Als de functie geen exacte overeenkomst kan vinden voor de Lookup_value, kiest het de grootste waarde in de array die kleiner is dan of gelijk is aan de Lookup_value. Als de Lookup_value ontbreekt of kleiner is dan alle waarden in de array, retourneert de functie LOOKUP een N/B-fout.

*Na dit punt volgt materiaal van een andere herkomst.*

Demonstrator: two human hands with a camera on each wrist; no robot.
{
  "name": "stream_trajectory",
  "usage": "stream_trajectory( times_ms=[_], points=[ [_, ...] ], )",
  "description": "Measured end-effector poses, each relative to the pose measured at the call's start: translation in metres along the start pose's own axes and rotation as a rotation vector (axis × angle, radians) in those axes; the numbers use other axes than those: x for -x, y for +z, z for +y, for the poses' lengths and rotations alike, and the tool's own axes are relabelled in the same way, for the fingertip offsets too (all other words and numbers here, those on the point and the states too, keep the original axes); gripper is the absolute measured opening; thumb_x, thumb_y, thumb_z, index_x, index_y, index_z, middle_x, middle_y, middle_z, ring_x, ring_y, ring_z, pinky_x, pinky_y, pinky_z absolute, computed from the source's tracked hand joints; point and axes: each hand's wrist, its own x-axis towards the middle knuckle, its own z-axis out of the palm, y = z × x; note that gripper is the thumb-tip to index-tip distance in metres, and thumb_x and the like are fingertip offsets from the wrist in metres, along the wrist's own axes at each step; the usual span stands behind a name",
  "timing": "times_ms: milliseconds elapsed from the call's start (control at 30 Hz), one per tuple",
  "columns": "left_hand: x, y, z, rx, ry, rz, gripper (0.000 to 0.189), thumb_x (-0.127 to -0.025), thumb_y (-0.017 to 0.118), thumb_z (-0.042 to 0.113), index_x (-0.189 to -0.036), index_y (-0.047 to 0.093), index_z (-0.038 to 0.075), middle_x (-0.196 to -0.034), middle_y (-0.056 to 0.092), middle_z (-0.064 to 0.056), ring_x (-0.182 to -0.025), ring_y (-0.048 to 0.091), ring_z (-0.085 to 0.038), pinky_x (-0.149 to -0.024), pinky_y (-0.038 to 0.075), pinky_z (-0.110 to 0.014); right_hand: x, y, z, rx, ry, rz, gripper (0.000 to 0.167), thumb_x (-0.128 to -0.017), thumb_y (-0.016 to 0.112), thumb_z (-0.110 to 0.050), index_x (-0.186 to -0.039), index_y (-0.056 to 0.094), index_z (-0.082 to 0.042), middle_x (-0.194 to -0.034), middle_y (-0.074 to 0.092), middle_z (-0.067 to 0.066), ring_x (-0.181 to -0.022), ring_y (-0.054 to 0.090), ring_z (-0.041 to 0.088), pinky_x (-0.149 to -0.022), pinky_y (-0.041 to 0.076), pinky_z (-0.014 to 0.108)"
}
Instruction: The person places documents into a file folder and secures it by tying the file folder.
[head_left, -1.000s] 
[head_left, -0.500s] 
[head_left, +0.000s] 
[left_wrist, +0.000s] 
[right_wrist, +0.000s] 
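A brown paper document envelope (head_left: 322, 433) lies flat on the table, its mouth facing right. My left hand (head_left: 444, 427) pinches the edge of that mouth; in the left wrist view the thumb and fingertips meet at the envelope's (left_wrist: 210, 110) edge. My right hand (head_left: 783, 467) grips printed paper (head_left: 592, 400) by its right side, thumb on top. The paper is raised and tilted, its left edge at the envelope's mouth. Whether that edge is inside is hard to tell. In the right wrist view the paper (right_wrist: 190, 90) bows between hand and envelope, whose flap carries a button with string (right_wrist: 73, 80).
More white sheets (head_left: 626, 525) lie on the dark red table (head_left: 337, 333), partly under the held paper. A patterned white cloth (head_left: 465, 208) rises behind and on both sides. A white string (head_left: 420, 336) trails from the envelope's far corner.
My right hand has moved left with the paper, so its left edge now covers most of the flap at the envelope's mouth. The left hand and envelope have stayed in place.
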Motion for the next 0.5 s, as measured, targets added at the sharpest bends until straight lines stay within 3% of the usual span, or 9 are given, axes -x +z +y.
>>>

  1. Selecteer cel B2 in het werkblad om er de actieve cel van te maken.

    Image
    Image
  2. Ga naar de Formules tab.

    Image
    Image
  3. Kies Lookup and Reference om de vervolgkeuzelijst van de functie te openen.

    Image
    Image
  4. Selecteer LOOKUP om het dialoogvenster Select Arguments weer te geven.

    Image
    Image
  5. Kies lookup_value, array en selecteer OK om het dialoogvenster Function Arguments weer te geven.

    Image
    Image
  6. Selecteer in het dialoogvenster het Lookup_value tekstvak.

    Image
    Image
  7. Selecteer cel A2 in het werkblad om die celverwijzing in het dialoogvenster in te voeren.

    Image
    Image
  8. Selecteer in het dialoogvenster het Array tekstvak.

    Image
    Image
  9. Markeer in het werkblad de cellen A5 tot C10 om dit bereik in het dialoogvenster in te voeren. Dit bereik bevat de gegevens die door de functie moeten worden doorzocht.

    Image
    Image
  10. Selecteer OK om de functie te voltooien en het dialoogvenster te sluiten.
  11. An N/A fout verschijnt in cel B2 omdat u een onderdeelnaam moet typen in cel A2.

    Image
    Image

Voer een opzoekwaarde in

Zo voer je een naam in om de prijs van een artikel te vinden:

  1. Selecteer cel A2, typ Whachamacallit en druk op de Enter-toets op het toetsenbord.

    Image
    Image
  2. De waarde $23.56 verschijnt in cel B2. Dit is de prijs van een Whachamacallit in de laatste kolom van de gegevenstabel.
  3. Test de functie door andere onderdeelnamen in cel A2 te typen. De prijs voor elk onderdeel in de lijst verschijnt in cel B2.
  4. Wanneer u cel B2 selecteert, verschijnt de volledige functie =LOOKUP(A2, A5:C10) in de formulebalk boven het werkblad.